▶ **YOUR ASSIGNMENT**
Search the data below for "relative"; list each line that holds it.

BEGIN

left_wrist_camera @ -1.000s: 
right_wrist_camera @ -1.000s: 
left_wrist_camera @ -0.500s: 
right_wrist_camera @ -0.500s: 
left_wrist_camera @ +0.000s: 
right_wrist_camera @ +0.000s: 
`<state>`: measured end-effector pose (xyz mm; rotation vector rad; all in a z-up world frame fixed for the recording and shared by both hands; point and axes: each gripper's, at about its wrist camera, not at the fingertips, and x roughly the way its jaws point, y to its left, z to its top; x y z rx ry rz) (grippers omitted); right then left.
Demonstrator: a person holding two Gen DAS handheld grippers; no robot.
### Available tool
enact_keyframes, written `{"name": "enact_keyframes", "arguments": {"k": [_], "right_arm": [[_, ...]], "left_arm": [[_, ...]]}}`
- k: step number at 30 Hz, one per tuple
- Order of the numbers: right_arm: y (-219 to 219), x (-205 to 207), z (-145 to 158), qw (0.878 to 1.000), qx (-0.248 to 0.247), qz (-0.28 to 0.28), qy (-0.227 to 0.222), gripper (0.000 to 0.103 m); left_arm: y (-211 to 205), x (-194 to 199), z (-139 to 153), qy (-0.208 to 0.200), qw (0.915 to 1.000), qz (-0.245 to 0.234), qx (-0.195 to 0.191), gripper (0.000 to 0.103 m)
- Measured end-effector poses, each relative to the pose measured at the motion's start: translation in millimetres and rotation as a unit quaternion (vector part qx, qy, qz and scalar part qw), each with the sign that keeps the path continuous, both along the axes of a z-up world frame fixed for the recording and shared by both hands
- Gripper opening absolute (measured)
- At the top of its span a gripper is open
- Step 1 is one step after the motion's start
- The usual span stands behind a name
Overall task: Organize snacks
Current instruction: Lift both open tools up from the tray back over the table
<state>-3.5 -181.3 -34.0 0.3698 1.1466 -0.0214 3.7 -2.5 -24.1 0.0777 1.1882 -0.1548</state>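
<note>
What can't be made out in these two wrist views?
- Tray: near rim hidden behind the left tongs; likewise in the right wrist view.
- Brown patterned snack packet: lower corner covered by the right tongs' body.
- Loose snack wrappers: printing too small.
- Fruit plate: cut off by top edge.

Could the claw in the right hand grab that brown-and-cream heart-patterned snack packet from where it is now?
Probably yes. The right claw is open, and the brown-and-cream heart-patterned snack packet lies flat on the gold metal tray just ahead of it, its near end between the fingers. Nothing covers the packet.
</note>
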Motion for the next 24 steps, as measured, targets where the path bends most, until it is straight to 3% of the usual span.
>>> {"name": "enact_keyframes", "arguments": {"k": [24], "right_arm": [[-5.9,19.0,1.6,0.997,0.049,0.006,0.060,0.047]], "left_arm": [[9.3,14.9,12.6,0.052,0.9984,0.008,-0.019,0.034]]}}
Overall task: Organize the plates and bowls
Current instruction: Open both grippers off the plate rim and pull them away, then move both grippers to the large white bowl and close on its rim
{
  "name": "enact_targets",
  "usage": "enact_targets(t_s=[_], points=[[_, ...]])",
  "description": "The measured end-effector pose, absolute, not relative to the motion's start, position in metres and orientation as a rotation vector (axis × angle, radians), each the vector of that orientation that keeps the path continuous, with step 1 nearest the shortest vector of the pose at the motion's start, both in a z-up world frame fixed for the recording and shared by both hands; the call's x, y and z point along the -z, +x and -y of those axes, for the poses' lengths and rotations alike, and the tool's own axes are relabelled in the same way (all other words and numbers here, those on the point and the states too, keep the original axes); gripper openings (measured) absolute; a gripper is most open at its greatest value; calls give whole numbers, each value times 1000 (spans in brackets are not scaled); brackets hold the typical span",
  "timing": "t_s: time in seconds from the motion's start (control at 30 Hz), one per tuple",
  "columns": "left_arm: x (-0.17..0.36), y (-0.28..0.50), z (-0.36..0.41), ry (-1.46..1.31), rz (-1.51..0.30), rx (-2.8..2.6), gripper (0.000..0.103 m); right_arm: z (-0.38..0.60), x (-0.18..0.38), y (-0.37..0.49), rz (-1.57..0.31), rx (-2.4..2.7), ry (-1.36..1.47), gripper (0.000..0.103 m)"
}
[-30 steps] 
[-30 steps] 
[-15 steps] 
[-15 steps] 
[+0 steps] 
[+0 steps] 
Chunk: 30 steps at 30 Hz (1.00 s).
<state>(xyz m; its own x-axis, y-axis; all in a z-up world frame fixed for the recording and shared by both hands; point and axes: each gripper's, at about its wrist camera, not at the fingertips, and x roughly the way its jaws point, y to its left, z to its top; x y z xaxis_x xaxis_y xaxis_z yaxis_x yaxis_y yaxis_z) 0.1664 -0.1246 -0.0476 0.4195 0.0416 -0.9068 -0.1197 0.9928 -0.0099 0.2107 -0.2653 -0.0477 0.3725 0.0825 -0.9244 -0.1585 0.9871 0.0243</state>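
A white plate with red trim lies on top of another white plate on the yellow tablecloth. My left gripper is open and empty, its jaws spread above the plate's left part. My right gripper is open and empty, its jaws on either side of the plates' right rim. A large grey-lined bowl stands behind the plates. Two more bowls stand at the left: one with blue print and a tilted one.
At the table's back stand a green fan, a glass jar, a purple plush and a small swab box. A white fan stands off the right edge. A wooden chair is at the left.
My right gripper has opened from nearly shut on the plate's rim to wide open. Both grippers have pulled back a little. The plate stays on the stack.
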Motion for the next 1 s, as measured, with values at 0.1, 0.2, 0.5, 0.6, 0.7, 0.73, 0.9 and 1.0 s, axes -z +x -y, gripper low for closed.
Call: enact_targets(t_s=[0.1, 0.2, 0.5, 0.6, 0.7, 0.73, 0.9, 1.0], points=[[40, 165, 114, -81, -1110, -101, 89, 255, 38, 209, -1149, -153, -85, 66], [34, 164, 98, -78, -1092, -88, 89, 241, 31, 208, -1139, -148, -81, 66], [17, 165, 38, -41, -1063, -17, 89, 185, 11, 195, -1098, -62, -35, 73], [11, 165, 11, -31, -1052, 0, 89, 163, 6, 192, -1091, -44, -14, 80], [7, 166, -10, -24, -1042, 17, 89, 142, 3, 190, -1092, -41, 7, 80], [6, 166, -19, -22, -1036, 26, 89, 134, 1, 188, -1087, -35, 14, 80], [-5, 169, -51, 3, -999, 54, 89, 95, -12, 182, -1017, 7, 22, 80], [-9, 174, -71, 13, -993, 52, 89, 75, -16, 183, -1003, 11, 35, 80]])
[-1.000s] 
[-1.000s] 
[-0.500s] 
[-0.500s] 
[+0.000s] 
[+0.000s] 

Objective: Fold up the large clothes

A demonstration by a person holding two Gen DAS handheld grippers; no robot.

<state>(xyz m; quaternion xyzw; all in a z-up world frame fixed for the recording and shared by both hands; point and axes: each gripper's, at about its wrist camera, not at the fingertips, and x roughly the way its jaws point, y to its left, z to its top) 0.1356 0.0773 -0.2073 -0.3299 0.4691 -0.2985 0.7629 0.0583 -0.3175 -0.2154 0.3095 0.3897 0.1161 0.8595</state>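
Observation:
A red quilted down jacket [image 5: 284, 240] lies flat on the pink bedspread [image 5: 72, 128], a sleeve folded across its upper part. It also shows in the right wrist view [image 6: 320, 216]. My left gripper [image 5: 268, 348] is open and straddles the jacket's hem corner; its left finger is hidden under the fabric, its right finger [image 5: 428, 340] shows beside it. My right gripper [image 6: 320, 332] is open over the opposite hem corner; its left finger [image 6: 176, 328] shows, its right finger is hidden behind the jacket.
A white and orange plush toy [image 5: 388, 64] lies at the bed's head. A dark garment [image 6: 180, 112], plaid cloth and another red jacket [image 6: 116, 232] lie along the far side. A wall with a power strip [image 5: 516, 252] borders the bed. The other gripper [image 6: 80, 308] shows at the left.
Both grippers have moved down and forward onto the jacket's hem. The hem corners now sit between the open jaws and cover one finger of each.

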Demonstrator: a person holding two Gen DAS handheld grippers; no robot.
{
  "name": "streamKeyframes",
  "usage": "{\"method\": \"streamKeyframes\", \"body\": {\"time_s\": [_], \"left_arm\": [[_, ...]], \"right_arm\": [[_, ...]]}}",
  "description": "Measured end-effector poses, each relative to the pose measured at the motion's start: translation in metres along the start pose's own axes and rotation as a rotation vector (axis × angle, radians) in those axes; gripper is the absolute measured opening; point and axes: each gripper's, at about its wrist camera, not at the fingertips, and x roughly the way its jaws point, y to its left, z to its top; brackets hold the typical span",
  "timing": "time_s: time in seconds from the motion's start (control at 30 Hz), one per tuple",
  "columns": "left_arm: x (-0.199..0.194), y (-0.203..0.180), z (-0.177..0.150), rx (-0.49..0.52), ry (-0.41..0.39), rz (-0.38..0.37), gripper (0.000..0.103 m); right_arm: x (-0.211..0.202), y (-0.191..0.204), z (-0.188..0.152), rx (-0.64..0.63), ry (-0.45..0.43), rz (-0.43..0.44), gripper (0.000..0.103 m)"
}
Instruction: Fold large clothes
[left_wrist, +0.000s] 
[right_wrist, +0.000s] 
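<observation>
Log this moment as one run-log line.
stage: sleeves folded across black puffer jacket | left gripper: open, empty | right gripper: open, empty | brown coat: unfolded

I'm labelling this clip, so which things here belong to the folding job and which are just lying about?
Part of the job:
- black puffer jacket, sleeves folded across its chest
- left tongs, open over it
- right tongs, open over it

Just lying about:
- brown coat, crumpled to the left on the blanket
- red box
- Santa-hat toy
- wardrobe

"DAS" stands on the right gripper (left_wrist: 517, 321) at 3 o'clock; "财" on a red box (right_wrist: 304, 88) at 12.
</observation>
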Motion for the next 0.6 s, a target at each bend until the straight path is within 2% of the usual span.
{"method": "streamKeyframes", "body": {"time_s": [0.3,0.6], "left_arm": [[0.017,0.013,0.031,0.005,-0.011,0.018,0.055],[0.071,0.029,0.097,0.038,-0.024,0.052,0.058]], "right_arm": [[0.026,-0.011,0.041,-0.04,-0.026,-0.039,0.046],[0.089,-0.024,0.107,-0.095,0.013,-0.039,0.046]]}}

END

▶ **YOUR RESPONSE**
- Measured end-effector poses, each relative to the pose measured at the motion's start: translation in millimetres and rotation as a unit quaternion (vector part qx, qy, qz and scalar part qw), each with the sign that keeps the path continuous, both along the axes of a z-up world frame fixed for the recording and shared by both hands
  "description": "The measured end-effector pose, absolute, not relative to the motion's start, position in metres and orientation as a rotation vector (axis × angle, radians), each the vector of that orientation that keeps the path continuous, with step 1 nearest the shortest vector of the pose at the motion's start, both in a z-up world frame fixed for the recording and shared by both hands; the call's x, y and z point along the -z, +x and -y of those axes, for the poses' lengths and rotations alike, and the tool's own axes are relabelled in the same way (all other words and numbers here, those on the point and the states too, keep the original axes); gripper openings (measured) absolute; a gripper is most open at its greatest value; calls give whole numbers, each value times 1000 (spans in brackets are not scaled); brackets hold the typical span",
  "description": "Measured end-effector poses, each relative to the pose measured at the motion's start: translation in metres along the start pose's own axes and rotation as a rotation vector (axis × angle, radians) in those axes; gripper is the absolute measured opening; point and axes: each gripper's, at about its wrist camera, not at the fingertips, and x roughly the way its jaws point, y to its left, z to its top; brackets hold the typical span",

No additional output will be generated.